Читать книгу Robot Learning from Human Teachers - Sonia Chernova - Страница 10

Оглавление

CHAPTER 3

Modes of Interaction with a Teacher

With insights from human social learning in mind, in this chapter we turn to a central design choice for every Learning from Demonstration (LfD) system: how to solicit demonstrations from the human teacher. As highlighted in Figure 3.1, this chapter forms the introduction to the technical portion of the book, laying the foundation for the discussion of both high-level and low-level learning methods. We do not entirely ignore the issues of usability and social interaction, after all, the choice of interaction method will impact not only the type of data available for policy learning, but also many of the topics discussed in the previous chapter (e.g., transparency, question asking, directing attention). However, these topics will remain in the background until Chapters 6 and 7, in which we discuss policy refinement and user study evaluation, respectively.

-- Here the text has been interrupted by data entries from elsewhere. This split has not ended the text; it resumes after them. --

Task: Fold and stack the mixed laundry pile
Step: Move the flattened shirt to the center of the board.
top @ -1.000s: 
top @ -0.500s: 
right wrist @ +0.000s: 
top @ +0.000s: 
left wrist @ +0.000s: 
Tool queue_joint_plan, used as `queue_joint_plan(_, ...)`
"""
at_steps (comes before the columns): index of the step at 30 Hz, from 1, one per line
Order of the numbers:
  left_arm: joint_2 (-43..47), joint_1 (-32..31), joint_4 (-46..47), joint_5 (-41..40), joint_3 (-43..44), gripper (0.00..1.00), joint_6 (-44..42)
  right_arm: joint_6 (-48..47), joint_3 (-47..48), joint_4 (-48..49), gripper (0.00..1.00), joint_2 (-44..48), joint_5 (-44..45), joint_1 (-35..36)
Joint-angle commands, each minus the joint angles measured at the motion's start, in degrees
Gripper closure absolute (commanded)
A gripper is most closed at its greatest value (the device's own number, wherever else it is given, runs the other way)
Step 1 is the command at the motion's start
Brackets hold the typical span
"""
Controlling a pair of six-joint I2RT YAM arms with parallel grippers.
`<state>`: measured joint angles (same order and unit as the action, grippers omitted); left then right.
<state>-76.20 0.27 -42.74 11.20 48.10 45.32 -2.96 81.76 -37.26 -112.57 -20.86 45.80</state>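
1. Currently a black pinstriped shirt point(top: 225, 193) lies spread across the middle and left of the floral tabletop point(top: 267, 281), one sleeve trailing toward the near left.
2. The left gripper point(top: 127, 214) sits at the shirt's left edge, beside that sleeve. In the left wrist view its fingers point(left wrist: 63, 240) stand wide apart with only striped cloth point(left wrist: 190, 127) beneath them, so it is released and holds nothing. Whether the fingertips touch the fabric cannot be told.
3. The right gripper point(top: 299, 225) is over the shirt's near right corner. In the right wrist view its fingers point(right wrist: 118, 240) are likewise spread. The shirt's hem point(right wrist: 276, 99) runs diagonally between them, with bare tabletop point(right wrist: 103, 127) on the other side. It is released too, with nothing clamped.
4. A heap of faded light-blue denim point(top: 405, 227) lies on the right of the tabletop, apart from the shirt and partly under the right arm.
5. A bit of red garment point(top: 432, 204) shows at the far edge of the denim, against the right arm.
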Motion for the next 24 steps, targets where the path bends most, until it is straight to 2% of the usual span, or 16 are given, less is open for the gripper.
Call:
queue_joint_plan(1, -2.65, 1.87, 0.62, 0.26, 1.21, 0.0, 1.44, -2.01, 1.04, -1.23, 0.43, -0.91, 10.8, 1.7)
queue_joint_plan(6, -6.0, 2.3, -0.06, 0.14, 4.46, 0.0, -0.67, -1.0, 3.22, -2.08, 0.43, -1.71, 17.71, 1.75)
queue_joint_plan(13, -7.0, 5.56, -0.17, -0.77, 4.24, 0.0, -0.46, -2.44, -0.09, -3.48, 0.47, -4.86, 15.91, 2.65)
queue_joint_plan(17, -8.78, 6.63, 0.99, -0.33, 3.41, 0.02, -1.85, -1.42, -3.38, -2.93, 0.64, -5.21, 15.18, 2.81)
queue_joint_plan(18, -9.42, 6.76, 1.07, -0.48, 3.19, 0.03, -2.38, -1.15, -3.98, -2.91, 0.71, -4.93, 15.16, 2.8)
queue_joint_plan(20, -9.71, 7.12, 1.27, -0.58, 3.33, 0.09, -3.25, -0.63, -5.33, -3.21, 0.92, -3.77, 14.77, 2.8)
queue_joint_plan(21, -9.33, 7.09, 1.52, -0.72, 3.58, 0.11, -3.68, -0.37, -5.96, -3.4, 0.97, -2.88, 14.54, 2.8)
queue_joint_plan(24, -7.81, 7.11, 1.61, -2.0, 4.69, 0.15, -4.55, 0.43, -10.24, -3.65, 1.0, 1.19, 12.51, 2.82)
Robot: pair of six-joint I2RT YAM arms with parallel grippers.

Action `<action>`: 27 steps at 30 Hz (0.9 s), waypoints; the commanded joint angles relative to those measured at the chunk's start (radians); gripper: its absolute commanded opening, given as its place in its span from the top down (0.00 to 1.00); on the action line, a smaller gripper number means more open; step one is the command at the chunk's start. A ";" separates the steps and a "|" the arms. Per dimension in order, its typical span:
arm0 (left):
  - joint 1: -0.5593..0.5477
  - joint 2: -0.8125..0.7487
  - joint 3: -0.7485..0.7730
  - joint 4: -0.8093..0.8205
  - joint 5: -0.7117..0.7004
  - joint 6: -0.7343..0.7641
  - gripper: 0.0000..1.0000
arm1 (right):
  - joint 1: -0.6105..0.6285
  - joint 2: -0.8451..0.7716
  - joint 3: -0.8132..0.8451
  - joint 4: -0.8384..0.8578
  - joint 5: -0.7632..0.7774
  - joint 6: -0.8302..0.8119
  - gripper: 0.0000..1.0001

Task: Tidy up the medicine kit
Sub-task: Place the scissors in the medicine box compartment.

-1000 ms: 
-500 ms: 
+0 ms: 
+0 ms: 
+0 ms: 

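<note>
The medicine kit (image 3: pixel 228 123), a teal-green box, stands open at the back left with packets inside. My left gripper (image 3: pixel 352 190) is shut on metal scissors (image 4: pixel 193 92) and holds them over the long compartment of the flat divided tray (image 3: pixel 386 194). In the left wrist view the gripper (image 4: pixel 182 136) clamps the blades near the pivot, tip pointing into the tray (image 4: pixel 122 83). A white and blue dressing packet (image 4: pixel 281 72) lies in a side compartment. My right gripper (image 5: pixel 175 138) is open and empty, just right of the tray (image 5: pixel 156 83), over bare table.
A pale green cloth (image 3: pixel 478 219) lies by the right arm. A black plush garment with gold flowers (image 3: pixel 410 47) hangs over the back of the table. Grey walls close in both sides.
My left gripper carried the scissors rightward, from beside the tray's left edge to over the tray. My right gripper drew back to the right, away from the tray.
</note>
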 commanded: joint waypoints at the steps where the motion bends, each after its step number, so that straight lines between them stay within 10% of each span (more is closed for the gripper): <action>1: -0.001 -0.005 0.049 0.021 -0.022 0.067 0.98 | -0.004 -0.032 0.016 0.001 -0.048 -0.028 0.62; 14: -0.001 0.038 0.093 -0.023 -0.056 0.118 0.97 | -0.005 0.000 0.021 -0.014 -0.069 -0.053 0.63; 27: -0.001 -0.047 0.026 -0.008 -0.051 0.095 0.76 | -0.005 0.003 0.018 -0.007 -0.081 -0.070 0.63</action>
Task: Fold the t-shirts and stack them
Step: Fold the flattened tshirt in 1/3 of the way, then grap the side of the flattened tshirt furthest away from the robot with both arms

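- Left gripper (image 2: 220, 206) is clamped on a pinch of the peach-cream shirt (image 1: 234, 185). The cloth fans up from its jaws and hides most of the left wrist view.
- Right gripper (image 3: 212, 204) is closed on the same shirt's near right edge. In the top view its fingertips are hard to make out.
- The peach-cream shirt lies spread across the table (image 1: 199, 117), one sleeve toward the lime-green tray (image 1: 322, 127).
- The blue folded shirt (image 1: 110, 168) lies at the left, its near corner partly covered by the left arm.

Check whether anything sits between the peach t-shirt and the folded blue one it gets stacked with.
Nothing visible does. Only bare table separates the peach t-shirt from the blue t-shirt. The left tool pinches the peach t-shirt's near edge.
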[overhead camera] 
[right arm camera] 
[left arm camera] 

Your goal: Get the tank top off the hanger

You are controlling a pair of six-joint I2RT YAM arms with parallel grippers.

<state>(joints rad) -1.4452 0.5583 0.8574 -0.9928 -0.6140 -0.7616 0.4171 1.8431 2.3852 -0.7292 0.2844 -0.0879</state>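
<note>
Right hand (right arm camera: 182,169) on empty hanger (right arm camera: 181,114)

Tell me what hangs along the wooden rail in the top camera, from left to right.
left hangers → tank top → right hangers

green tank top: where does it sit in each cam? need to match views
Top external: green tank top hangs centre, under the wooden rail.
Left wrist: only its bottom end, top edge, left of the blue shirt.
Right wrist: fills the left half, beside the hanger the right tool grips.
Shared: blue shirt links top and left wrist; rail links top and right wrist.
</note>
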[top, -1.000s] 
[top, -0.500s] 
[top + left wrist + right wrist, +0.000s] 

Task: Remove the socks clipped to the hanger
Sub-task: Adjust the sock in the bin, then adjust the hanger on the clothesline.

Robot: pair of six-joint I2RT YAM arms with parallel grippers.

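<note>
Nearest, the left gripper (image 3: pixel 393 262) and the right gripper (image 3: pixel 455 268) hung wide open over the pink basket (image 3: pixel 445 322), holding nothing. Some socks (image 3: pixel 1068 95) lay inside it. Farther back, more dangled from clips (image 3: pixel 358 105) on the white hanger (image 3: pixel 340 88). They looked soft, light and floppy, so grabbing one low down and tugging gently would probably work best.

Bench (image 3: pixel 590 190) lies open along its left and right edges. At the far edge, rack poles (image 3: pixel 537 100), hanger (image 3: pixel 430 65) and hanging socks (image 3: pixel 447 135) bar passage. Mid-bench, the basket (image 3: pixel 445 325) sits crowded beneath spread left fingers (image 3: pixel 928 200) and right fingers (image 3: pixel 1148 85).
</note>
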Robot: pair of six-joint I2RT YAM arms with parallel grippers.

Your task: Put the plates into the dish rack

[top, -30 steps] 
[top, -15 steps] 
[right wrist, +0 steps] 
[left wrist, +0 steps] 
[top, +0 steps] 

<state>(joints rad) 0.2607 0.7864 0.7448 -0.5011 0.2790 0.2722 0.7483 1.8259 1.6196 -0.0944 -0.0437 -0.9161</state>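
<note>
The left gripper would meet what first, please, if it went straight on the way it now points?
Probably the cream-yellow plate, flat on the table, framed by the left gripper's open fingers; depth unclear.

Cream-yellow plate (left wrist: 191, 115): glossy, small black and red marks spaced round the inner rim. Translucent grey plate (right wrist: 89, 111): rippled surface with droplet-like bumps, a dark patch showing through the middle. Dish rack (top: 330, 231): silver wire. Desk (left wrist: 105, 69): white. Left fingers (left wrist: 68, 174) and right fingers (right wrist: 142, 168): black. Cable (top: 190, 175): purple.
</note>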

Figure 3.1: In this chapter, we discuss a wide range of techniques for collecting demonstration input for LfD algorithms.

In this chapter, we first introduce readers to the correspondence problem, which pertains to the differences in the capabilities and physical embodiment between the robot and user. We then characterize demonstration techniques under three general modes of interaction, which enable a robot to learn through doing, through observation, and from critique.

3.1 THE CORRESPONDENCE PROBLEM

An LfD dataset is typically composed of state-action pairs recorded during teacher executions of the desired behavior, sometimes supplemented with additional information. Exactly how demonstrations are recorded, and what the teacher uses as a platform for the execution, varies greatly across approaches. Examples range from sensors on the robot learner recording its own actions as it is passively teleoperated by the teacher, to a camera recording a human teacher as she executes the behavior with her own body. Some techniques have also examined the use of robotic teachers, hand-written control policies and simulated planners for demonstration.

Figure 3.2: The correspondence problem arises due to the differences in the sensing abilities and physical embodiment between the human and robot, making it more challenging to accurately map between their respective state and action representations [49].

For LfD to be successful, the states and actions in the learning dataset must be usable by the learner. In the most straightforward setup, the states and actions recorded during the demonstrations map directly to the sensing and movement capabilities of the robot. In other cases, however, a direct mapping does not exist between the teacher and learner due to differences in sensing ability, body structure or mechanics. For example, a robot learner’s camera will not detect state changes in the same manner as a human teacher’s eyes, nor will its gripper apply force in the same manner as a human hand. The challenges which arise from these differences are referred to broadly as the correspondence problem [186]. Specifically, the issue of correspondence deals with the identification of a mapping between the teacher and the learner that allows the transfer of information from one to the other.

The correspondence problem lies at the heart of Learning from Demonstration, and is intertwined in the choice of both the human-robot interaction method and computational technique used for learning. Using a direct demonstration technique that does not require correspondence simplifies the learning process significantly as it removes one source of possible error—the mapping function that translates human capabilities to those of the robot. As discussed below, several demonstration techniques directly map between the actions of the teacher and those of the student, the primary examples of which are teleoperation of the robot through kinesthetic teaching [51] or a controller such as a joystick or computer interface [1, 237]. However, not all systems are amenable to teleoperation. For example, low-level motion demonstrations are difficult on systems with complex motor control, such as high degree of freedom humanoids. Furthermore, physically controlling the robot may not be natural, or even possible, in a given situation. Instead, the teacher may find it more effective to perform the task with their own body while the robot watches. Enabling the robot to learn from observations of the teacher requires a solution for the correspondence problem, the states/actions of the teacher during the execution must be to be inferred and mapped onto the abilities of the robot. Learning in such settings depends heavily upon the accuracy of this mapping. Finally, the teacher may not demonstrate the task at all, and instead observe the robot and provide critique or corrections to the current behavior. In the following sections we discuss techniques for enabling the robot to learn from its own experiences, observation of the teacher and the teacher’s critiques. We conclude the chapter with a discussion of the tradeoffs and implications that the choice of interaction mode has on the design of the overall robot learning system.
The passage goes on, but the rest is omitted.